-- WHAT YOU NEED TO DO --
Set out exactly, and with nothing added, the line containing "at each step" and every line after it through the final line of the data.

-- DATA EXTRACTS --
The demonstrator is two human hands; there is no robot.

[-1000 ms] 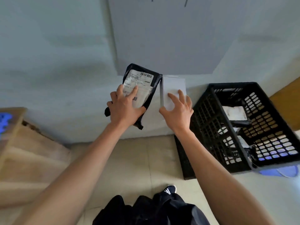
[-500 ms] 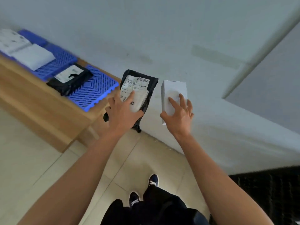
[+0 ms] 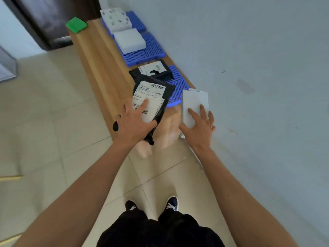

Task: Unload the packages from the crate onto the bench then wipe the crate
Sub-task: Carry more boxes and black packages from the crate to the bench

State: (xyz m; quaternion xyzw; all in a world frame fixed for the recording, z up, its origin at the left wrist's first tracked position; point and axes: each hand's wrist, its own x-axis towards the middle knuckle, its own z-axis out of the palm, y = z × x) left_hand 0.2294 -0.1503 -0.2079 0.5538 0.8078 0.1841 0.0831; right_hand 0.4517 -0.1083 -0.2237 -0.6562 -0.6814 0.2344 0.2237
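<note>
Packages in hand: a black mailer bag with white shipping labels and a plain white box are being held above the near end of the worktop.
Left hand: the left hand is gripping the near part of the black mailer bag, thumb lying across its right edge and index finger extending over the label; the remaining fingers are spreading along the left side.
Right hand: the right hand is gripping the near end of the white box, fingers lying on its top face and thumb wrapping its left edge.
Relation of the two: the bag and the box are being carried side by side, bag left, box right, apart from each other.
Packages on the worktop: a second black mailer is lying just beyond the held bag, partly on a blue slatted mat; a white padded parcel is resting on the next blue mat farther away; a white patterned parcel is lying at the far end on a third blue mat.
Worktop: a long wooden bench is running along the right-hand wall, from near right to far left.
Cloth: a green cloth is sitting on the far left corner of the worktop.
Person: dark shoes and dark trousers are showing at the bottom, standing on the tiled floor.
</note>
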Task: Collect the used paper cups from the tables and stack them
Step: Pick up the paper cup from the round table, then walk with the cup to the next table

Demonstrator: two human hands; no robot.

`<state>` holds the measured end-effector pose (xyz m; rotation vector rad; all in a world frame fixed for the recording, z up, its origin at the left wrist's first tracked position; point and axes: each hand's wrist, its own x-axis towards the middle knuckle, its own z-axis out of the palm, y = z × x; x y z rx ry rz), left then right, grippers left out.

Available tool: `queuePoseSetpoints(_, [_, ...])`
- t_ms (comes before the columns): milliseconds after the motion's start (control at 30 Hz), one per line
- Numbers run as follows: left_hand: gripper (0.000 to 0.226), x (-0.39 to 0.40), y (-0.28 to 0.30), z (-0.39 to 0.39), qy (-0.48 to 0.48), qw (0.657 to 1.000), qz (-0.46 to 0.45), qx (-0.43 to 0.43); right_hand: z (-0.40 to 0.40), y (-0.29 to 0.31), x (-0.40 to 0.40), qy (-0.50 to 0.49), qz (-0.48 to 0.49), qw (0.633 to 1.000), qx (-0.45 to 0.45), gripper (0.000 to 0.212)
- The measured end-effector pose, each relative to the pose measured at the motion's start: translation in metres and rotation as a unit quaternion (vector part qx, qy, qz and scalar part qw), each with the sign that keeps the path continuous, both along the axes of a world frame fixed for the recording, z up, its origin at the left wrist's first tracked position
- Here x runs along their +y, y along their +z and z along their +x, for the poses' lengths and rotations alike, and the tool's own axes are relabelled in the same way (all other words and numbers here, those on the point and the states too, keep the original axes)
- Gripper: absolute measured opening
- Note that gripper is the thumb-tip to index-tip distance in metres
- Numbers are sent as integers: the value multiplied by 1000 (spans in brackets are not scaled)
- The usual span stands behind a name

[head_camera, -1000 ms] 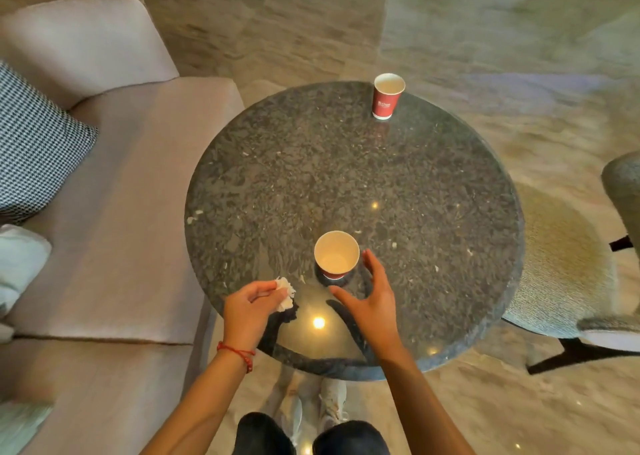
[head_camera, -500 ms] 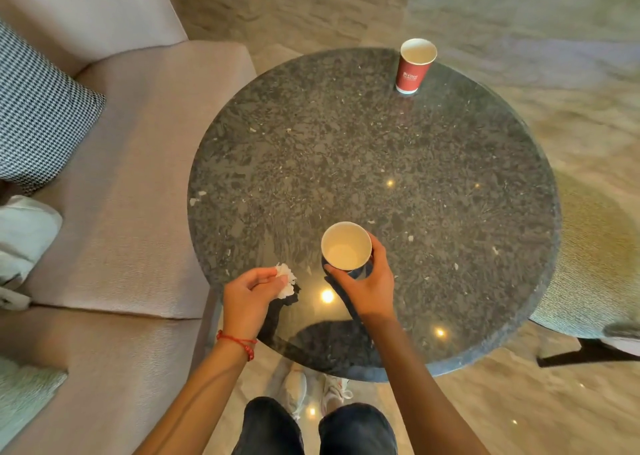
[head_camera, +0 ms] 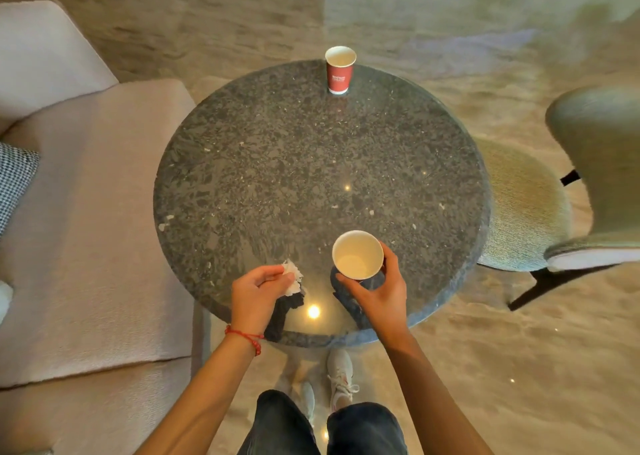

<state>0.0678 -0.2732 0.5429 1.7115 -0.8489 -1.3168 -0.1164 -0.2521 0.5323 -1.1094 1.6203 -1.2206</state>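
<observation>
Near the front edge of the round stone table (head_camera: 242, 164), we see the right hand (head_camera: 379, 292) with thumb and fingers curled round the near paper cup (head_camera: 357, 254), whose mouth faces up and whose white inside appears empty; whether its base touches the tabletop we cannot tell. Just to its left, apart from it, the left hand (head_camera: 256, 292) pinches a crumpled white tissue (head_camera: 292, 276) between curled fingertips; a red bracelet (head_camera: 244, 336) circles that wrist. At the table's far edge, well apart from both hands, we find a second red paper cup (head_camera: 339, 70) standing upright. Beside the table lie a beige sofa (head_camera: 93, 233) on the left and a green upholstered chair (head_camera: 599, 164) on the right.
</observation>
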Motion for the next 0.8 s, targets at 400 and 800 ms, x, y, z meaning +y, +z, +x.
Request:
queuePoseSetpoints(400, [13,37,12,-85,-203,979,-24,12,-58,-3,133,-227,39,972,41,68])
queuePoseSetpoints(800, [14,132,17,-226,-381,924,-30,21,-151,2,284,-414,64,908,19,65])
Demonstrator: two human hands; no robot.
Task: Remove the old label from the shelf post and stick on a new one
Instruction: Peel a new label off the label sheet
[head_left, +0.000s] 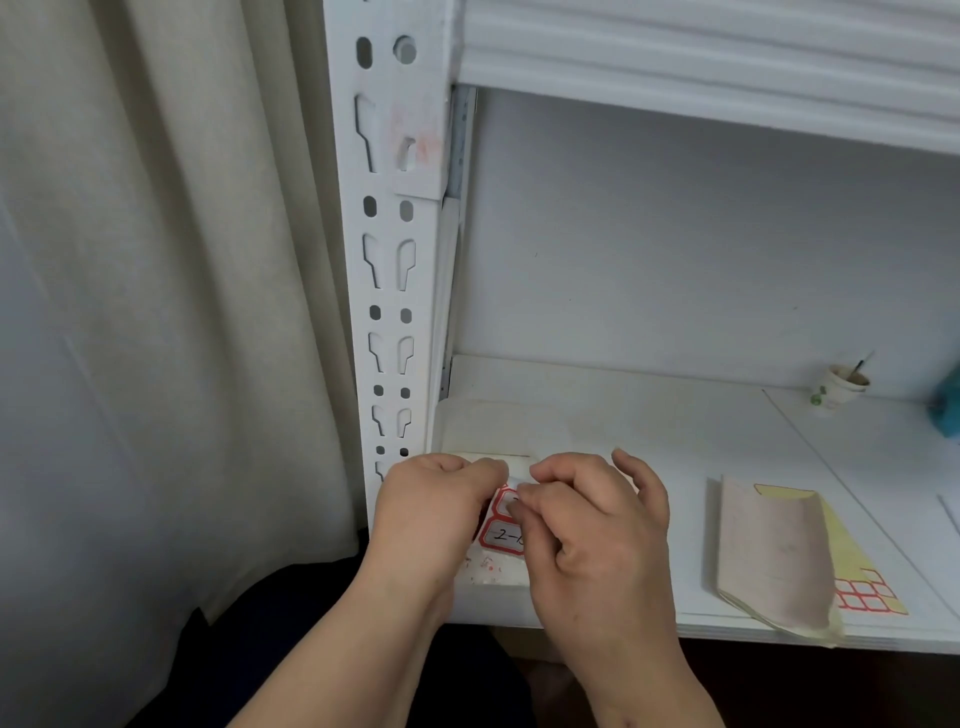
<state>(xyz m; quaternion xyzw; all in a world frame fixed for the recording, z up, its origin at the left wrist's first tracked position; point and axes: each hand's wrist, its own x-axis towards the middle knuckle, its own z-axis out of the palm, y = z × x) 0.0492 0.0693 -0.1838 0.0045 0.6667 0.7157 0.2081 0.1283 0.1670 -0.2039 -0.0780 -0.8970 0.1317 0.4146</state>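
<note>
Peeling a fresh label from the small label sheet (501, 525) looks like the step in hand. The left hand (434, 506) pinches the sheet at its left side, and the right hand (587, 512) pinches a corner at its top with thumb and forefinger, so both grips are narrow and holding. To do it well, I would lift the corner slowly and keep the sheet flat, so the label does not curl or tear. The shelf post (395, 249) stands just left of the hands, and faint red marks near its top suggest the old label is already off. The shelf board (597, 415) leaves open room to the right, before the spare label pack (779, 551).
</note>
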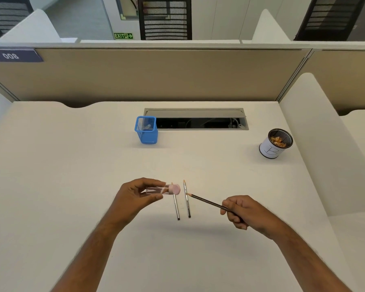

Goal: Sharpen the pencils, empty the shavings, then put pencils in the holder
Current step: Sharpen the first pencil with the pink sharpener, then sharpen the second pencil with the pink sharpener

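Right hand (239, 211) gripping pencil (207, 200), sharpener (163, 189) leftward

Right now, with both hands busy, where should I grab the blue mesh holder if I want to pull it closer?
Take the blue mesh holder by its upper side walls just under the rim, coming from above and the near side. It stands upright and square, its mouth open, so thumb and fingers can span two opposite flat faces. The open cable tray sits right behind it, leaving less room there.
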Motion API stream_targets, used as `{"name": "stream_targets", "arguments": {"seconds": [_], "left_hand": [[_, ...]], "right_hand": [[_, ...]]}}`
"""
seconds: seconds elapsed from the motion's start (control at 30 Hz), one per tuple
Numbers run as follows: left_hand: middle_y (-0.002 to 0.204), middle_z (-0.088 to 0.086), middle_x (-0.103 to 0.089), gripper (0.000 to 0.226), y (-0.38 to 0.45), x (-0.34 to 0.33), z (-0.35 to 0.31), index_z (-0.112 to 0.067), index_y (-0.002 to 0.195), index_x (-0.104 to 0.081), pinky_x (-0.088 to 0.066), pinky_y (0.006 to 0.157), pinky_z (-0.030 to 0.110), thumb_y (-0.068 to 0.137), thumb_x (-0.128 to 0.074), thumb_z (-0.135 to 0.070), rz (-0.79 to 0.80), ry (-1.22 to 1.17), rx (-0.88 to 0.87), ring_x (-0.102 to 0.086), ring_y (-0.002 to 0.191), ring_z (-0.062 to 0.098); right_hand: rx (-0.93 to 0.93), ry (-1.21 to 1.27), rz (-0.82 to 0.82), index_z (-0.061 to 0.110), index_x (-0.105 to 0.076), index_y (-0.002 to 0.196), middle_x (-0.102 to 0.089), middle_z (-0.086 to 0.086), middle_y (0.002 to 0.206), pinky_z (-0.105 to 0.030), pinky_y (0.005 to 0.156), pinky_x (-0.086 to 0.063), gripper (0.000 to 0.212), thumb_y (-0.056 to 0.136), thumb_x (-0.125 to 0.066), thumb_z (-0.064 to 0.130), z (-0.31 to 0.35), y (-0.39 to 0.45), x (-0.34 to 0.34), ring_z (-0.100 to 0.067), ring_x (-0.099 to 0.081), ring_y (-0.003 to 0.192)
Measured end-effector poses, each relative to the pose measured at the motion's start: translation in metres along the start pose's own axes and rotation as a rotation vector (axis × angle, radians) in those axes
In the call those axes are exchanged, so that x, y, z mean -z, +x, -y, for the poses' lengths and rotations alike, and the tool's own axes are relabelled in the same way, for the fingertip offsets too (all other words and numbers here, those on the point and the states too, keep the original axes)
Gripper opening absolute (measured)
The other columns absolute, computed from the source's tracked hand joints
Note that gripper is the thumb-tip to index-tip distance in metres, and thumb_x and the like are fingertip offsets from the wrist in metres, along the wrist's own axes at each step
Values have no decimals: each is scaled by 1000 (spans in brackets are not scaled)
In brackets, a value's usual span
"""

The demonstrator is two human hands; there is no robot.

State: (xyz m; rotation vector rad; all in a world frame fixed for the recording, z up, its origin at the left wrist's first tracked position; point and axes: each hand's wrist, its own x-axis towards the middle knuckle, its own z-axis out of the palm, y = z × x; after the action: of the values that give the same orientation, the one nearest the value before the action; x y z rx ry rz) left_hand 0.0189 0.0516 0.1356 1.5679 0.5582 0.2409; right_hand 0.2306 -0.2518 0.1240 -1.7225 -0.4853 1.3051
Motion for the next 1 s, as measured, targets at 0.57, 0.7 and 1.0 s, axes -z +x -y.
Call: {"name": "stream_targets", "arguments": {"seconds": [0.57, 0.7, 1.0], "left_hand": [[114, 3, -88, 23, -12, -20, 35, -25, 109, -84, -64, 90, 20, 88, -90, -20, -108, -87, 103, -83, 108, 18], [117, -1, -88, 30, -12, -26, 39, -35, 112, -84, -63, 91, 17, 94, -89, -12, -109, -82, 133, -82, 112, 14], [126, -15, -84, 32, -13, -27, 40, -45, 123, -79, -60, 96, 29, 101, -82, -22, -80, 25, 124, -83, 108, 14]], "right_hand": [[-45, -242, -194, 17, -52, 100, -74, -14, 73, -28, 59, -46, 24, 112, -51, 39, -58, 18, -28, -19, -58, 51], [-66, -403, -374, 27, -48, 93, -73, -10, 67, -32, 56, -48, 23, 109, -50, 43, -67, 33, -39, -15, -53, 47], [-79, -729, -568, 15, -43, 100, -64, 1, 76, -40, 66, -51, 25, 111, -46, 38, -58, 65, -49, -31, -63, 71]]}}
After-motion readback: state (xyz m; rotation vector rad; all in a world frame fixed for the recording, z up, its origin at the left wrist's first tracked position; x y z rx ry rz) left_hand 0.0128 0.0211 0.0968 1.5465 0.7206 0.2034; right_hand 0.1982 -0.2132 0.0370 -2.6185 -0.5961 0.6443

-- ANSWER TO THE PROBLEM --
Note that gripper is the thumb-tip to index-tip distance in metres, and thumb_x and the like are fingertip offsets from the wrist in metres, along the wrist's own axes at each step
Values have no decimals: each is scaled by 1000 (spans in brackets are not scaled)
In brackets, a value's usual span
"""

The demonstrator is two human hands; there is no robot.

State: (xyz m; rotation vector rad; all in a world frame fixed for the recording, z up, its origin at the left wrist's first tracked position; point and axes: each hand's wrist, its own x-axis towards the middle knuckle, its own z-axis out of the palm, y = z × x; after the action: of the values that give the same orientation, the one nearest the value before the action; x y z rx ry rz) left_hand 0.0189 0.0516 0.1356 1.5679 0.5582 0.2409; right_hand 0.2306 -0.2518 0.1240 -1.7225 -0.4853 1.3051
Motion for the next 1 s, as measured, targets at 0.57, 0.7 and 1.0 s, axes -z +x -y.
Call: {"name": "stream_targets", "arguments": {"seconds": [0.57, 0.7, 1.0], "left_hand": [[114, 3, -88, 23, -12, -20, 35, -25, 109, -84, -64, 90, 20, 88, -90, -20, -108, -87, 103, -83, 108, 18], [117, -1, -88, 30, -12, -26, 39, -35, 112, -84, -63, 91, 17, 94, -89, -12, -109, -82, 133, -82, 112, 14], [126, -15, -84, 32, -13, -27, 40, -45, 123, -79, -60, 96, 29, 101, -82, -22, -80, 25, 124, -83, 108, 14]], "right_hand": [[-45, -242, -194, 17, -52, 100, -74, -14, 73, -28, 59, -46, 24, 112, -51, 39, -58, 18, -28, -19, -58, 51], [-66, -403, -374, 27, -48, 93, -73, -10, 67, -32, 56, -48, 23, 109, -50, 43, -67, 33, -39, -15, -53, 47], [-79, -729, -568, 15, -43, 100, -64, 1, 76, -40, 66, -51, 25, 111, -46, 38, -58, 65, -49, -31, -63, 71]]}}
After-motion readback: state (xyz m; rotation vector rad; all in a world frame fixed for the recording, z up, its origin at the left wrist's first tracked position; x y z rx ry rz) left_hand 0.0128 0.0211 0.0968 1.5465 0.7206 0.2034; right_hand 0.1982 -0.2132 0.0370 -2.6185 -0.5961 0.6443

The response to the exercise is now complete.